• **Provided data**:

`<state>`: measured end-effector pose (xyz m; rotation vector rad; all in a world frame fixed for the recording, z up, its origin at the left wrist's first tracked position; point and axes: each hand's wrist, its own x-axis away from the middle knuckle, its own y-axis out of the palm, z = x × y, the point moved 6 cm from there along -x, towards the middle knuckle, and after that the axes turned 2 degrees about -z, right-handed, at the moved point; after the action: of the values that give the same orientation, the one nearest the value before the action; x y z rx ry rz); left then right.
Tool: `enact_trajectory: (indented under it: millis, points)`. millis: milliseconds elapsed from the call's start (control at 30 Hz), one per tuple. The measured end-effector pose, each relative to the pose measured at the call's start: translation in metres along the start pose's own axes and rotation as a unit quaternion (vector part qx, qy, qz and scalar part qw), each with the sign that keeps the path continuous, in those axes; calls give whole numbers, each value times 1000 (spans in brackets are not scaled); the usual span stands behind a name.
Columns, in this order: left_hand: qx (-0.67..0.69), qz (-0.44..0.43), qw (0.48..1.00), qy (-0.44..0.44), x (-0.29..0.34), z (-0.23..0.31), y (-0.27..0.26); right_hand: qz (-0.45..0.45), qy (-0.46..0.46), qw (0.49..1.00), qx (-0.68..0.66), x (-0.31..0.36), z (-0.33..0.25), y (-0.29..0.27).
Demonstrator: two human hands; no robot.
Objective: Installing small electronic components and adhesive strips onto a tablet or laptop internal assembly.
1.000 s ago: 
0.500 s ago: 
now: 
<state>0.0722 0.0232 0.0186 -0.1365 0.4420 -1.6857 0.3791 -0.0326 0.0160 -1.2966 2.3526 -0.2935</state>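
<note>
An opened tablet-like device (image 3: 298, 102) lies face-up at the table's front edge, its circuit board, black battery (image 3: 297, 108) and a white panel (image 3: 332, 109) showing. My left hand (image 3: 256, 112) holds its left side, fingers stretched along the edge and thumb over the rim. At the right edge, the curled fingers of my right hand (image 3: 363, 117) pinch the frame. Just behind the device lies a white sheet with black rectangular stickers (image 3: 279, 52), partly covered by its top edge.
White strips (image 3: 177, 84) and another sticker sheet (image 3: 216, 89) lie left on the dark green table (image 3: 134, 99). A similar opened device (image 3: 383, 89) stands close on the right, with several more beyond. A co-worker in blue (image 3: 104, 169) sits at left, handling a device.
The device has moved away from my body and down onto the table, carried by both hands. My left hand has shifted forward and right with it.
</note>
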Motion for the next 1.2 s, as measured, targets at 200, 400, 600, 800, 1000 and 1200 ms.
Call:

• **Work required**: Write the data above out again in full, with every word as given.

• **Exercise result**:
`<state>`: measured end-effector pose (xyz m; rotation vector rad; all in a world frame fixed for the recording, z up, its origin at the left wrist's first tracked position; point and axes: each hand's wrist, its own x-axis away from the middle knuckle, its own y-axis out of the palm, z = x × y, the point moved 6 cm from there along -x, towards the middle knuckle, and after that the axes turned 2 degrees about -z, right-handed, at the moved point; after the action: of the values that give the same orientation, the one nearest the value before the action; x y z rx ry rz); left then right.
Tool: `enact_trajectory: (indented under it: millis, points)`. millis: milliseconds elapsed from the call's start (control at 30 Hz), one per tuple. The measured end-effector pose, each relative to the pose measured at the call's start: translation in metres along the start pose's own axes and rotation as a unit quaternion (vector part qx, qy, qz and scalar part qw), each with the sign that keeps the path continuous, in those axes; calls give whole numbers, each value times 1000 (spans in brackets are not scaled); the usual span stands behind a name.
Columns, in this order: left_hand: qx (-0.67..0.69), qz (-0.44..0.43), qw (0.48..1.00), qy (-0.44..0.44), x (-0.29..0.34), z (-0.23..0.31), y (-0.27..0.26); right_hand: qz (-0.45..0.45), qy (-0.46..0.46), qw (0.49..1.00), qx (-0.68..0.66), x (-0.31..0.36), z (-0.33..0.25), y (-0.29..0.27).
Demonstrator: two human hands; no robot.
Objective: Installing small electronic components and adhesive strips onto a tablet or laptop internal assembly.
1.000 s ago: 
0.500 s ago: 
now: 
<state>0.0722 0.0232 0.0186 -0.1365 0.4420 -1.6857 0.3791 -0.0326 0.0160 -1.2966 2.3526 -0.2935</state>
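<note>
An opened tablet-like device (image 3: 298, 102) lies face-up at the table's front edge, its circuit board, black battery (image 3: 297, 108) and a white panel (image 3: 332, 109) showing. My left hand (image 3: 256, 112) holds its left side, fingers stretched along the edge and thumb over the rim. At the right edge, the curled fingers of my right hand (image 3: 363, 117) pinch the frame. Just behind the device lies a white sheet with black rectangular stickers (image 3: 279, 52), partly covered by its top edge.
White strips (image 3: 177, 84) and another sticker sheet (image 3: 216, 89) lie left on the dark green table (image 3: 134, 99). A similar opened device (image 3: 383, 89) stands close on the right, with several more beyond. A co-worker in blue (image 3: 104, 169) sits at left, handling a device.
The device has moved away from my body and down onto the table, carried by both hands. My left hand has shifted forward and right with it.
</note>
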Motion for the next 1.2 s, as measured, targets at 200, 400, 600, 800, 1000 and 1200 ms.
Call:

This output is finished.